EXERCISE INSTRUCTIONS
Print out all of the records exactly; no picture belongs in the result.
***** DATA SUPPLIED
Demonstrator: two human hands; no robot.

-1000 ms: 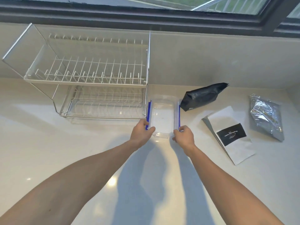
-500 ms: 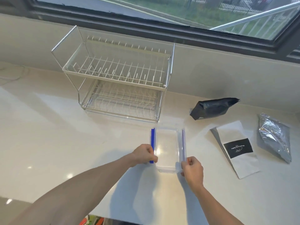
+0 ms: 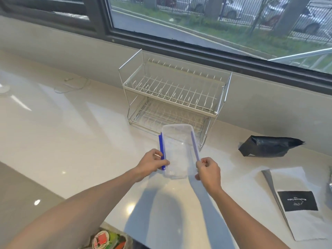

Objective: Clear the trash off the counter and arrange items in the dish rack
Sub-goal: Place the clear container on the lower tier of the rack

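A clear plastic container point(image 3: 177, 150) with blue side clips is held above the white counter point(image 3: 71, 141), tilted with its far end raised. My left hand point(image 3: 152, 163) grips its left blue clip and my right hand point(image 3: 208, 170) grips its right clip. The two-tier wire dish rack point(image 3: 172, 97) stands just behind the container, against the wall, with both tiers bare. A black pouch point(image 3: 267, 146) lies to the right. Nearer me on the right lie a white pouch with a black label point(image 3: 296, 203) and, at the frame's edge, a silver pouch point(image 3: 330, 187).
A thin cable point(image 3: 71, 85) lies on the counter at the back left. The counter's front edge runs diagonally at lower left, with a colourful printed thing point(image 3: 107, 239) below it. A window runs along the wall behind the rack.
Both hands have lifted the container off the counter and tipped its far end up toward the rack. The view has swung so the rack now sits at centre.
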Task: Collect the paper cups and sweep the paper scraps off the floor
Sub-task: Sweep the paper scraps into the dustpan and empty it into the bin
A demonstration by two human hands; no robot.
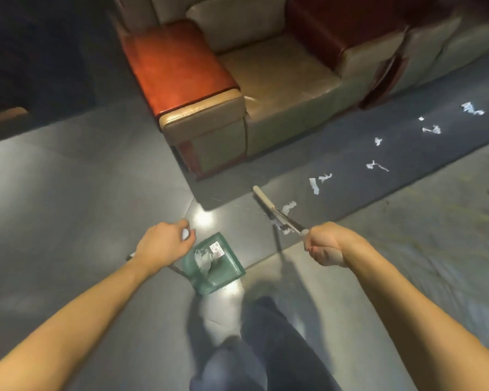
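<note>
Gripping the upper end of a long handle, the left hand (164, 242) is holding a green dustpan (213, 263) low over the grey floor (68, 179), with crumpled paper (205, 259) lying inside it. Closing around a broom handle (280, 214), the right hand (326, 244) is angling it toward the far left. Paper scraps (374, 165) are trailing across the dark floor strip at right, running along the near side of the sofa (266, 88); one scrap (288, 206) is lying just beside the handle.
</note>
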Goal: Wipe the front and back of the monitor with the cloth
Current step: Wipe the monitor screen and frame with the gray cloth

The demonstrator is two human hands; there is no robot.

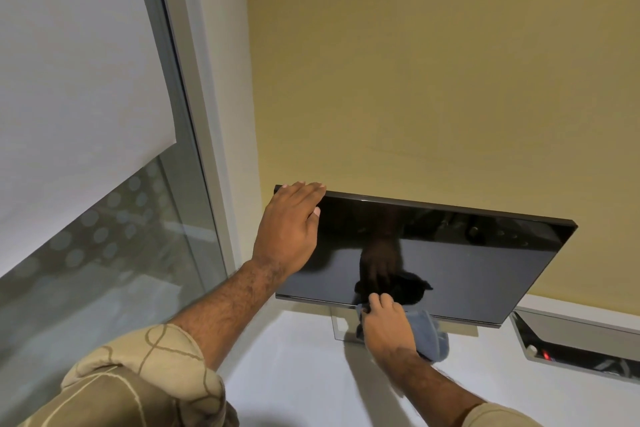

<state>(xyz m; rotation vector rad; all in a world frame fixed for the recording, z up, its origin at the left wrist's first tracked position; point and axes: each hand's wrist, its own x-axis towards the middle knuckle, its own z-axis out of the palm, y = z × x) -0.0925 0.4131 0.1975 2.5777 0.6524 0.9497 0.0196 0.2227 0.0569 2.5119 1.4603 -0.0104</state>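
Monitor [450,263] stands on the white tabletop [294,357] against the yellow wall [415,62], its dark glossy screen tilted back on a slim stand. It looks thin, stiff and top-heavy, with a face that would scratch or flex under hard pressure, so the frame edge is the safest hold. Left hand [289,229] does that, its fingers [304,189] curled over the top left corner. Right hand [386,326] is closed around the blue cloth [433,336], soft and bunched, pressing it at the screen's lower edge near the middle.
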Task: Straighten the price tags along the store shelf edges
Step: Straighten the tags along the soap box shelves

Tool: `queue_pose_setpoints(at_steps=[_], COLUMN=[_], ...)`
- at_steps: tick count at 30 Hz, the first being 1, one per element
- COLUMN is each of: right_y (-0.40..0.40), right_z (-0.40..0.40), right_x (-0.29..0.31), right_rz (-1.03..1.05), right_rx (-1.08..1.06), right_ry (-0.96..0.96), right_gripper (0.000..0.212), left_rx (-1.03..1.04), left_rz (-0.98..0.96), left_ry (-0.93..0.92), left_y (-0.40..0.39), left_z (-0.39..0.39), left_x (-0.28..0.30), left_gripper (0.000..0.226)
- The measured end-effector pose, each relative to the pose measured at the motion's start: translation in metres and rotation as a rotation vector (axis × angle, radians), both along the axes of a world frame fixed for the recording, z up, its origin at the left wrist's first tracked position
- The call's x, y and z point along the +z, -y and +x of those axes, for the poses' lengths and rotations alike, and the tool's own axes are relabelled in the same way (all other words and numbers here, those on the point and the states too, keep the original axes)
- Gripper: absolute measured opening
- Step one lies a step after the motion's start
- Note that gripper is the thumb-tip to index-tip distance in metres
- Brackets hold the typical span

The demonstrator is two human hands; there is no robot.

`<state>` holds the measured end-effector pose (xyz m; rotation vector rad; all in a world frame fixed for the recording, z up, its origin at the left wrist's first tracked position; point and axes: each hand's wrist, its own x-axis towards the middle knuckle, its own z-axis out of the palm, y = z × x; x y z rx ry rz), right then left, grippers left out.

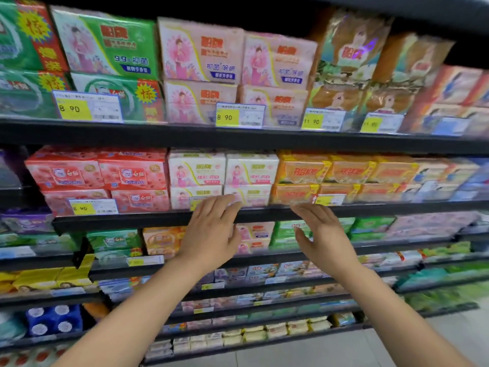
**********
SOLUTION FOR THIS TASK
Demonstrator: two human hands; no robot.

-1000 ms: 
-500 ms: 
+0 ms: 

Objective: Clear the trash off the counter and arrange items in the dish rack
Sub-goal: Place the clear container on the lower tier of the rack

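A clear plastic container point(image 3: 177, 150) with blue side clips is held above the white counter point(image 3: 71, 141), tilted with its far end raised. My left hand point(image 3: 152, 163) grips its left blue clip and my right hand point(image 3: 208, 170) grips its right clip. The two-tier wire dish rack point(image 3: 172, 97) stands just behind the container, against the wall, with both tiers bare. A black pouch point(image 3: 267, 146) lies to the right. Nearer me on the right lie a white pouch with a black label point(image 3: 296, 203) and, at the frame's edge, a silver pouch point(image 3: 330, 187).
A thin cable point(image 3: 71, 85) lies on the counter at the back left. The counter's front edge runs diagonally at lower left, with a colourful printed thing point(image 3: 107, 239) below it. A window runs along the wall behind the rack.
Both hands have lifted the container off the counter and tipped its far end up toward the rack. The view has swung so the rack now sits at centre.
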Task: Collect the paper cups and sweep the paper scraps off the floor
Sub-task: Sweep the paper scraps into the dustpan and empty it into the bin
A demonstration by two human hands; no robot.
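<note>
Gripping the upper end of a long handle, the left hand (164, 242) is holding a green dustpan (213, 263) low over the grey floor (68, 179), with crumpled paper (205, 259) lying inside it. Closing around a broom handle (280, 214), the right hand (326, 244) is angling it toward the far left. Paper scraps (374, 165) are trailing across the dark floor strip at right, running along the near side of the sofa (266, 88); one scrap (288, 206) is lying just beside the handle.
</note>
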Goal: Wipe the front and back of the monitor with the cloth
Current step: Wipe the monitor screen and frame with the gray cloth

The demonstrator is two human hands; there is no robot.


<state>(xyz m; rotation vector rad; all in a world frame fixed for the recording, z up, its origin at the left wrist's first tracked position; point and axes: each hand's wrist, its own x-axis towards the middle knuckle, its own z-axis out of the palm, y = z × x) -0.0925 0.4131 0.1975 2.5777 0.6524 0.9497 0.0196 0.2227 0.0569 2.5119 1.4603 -0.0104</state>
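Monitor [450,263] stands on the white tabletop [294,357] against the yellow wall [415,62], its dark glossy screen tilted back on a slim stand. It looks thin, stiff and top-heavy, with a face that would scratch or flex under hard pressure, so the frame edge is the safest hold. Left hand [289,229] does that, its fingers [304,189] curled over the top left corner. Right hand [386,326] is closed around the blue cloth [433,336], soft and bunched, pressing it at the screen's lower edge near the middle.
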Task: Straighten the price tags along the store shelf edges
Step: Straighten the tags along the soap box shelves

Tool: `queue_pose_setpoints(at_steps=[_], COLUMN=[_], ...)`
- at_steps: tick count at 30 Hz, the first being 1, one per element
- COLUMN is each of: right_y (-0.40..0.40), right_z (-0.40..0.40), right_x (-0.29..0.31), right_rz (-1.03..1.05), right_rx (-1.08..1.06), right_ry (-0.96..0.96), right_gripper (0.000..0.212), left_rx (-1.03..1.04), left_rz (-0.98..0.96), left_ry (-0.93..0.92), left_y (-0.40..0.39), left_z (-0.39..0.39), left_x (-0.28..0.30), left_gripper (0.000..0.226)
- The measured end-effector pose, each relative to the pose measured at the motion's start: translation in metres and rotation as a rotation vector (axis × angle, radians), both along the axes of a world frame fixed for the recording, z up, its origin at the left wrist's first tracked position
- The call's x, y and z point along the +z, -y and +x of those axes, for the poses' lengths and rotations alike, and the tool's own axes are relabelled in the same way (all other words and numbers here, those on the point and the states too, keep the original axes)
- Gripper: absolute measured opening
- Step one lies a step after the motion's start
- Note that gripper is the thumb-tip to index-tip distance in metres
- Brackets hold the typical span

The demonstrator is two human hands; there is no robot.

`<state>` holds the measured end-effector pose (xyz m; rotation vector rad; all in a world frame fixed for the recording, z up, its origin at the left wrist's first tracked position; point and axes: each hand's wrist, its own x-axis towards the middle knuckle, its own z-axis out of the palm, y = z × x; x y z rx ry rz), right then left, grippers left out.

The exercise calls for nothing more.